- **PROBLEM DESCRIPTION**
Give back the entire listing that follows, exactly.
[AVAILABLE DATA — start]
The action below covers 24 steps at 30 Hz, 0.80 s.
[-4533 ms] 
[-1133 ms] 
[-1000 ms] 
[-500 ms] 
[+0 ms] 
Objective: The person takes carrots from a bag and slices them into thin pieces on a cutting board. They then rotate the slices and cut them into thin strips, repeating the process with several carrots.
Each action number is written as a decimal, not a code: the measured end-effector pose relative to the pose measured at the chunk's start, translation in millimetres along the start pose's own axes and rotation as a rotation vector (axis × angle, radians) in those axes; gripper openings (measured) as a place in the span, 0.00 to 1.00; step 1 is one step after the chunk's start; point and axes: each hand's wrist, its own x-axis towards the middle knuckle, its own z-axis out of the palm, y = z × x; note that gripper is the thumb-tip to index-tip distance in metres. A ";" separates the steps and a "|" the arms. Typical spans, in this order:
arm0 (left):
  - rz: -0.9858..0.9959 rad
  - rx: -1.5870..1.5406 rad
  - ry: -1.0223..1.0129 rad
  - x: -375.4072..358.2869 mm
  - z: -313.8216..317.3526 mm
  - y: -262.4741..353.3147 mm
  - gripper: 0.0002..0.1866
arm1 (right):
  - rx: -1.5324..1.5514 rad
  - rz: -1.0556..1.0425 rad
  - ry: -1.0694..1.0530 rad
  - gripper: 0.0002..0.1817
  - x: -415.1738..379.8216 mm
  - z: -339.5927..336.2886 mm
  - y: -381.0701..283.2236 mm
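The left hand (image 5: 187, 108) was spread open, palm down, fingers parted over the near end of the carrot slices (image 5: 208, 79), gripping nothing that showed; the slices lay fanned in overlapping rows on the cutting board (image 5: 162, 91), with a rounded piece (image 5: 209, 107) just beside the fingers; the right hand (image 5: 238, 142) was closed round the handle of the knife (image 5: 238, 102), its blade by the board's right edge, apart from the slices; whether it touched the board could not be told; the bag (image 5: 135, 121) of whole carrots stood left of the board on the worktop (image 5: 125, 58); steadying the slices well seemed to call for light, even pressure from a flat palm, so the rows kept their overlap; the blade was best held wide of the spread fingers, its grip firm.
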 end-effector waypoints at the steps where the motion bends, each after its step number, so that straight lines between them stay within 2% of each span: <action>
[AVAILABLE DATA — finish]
- **RESPONSE TO THIS EXERCISE**
The action below covers 24 steps at 30 Hz, 0.80 s.
[-4533 ms] 
[-1133 ms] 
[-1000 ms] 
[-500 ms] 
[+0 ms] 
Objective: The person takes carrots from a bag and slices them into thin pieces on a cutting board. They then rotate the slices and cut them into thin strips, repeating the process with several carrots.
Each action number is written as a decimal, not a code: the measured end-effector pose relative to the pose measured at the chunk's start, translation in millimetres along the start pose's own axes and rotation as a rotation vector (axis × angle, radians) in those axes; gripper openings (measured) as a place in the span, 0.00 to 1.00; step 1 is one step after the chunk's start; point and axes: each hand's wrist, its own x-axis towards the middle knuckle, its own z-axis out of the palm, y = z × x; note that gripper is the thumb-tip to index-tip distance in metres. A ";" separates the steps and a "|" the arms. Typical spans, in this order:
arm0 (left):
  - rz: -0.9858..0.9959 rad
  - rx: -1.5870..1.5406 rad
  - ry: -1.0223..1.0129 rad
  - x: -375.4072..358.2869 mm
  - z: -313.8216..317.3526 mm
  - y: -262.4741..353.3147 mm
  - gripper: 0.0002..0.1866
arm1 (right):
  - rx: -1.5324..1.5514 rad
  - rz: -1.0556..1.0425 rad
  - ry: -1.0694..1.0530 rad
  - gripper: 0.0002..0.1817
  - x: -415.1738..379.8216 mm
  - z: -339.5927..336.2886 mm
  - y: -381.0701..283.2236 mm
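The left hand (image 5: 187, 108) was spread open, palm down, fingers parted over the near end of the carrot slices (image 5: 208, 79), gripping nothing that showed; the slices lay fanned in overlapping rows on the cutting board (image 5: 162, 91), with a rounded piece (image 5: 209, 107) just beside the fingers; the right hand (image 5: 238, 142) was closed round the handle of the knife (image 5: 238, 102), its blade by the board's right edge, apart from the slices; whether it touched the board could not be told; the bag (image 5: 135, 121) of whole carrots stood left of the board on the worktop (image 5: 125, 58); steadying the slices well seemed to call for light, even pressure from a flat palm, so the rows kept their overlap; the blade was best held wide of the spread fingers, its grip firm.
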 end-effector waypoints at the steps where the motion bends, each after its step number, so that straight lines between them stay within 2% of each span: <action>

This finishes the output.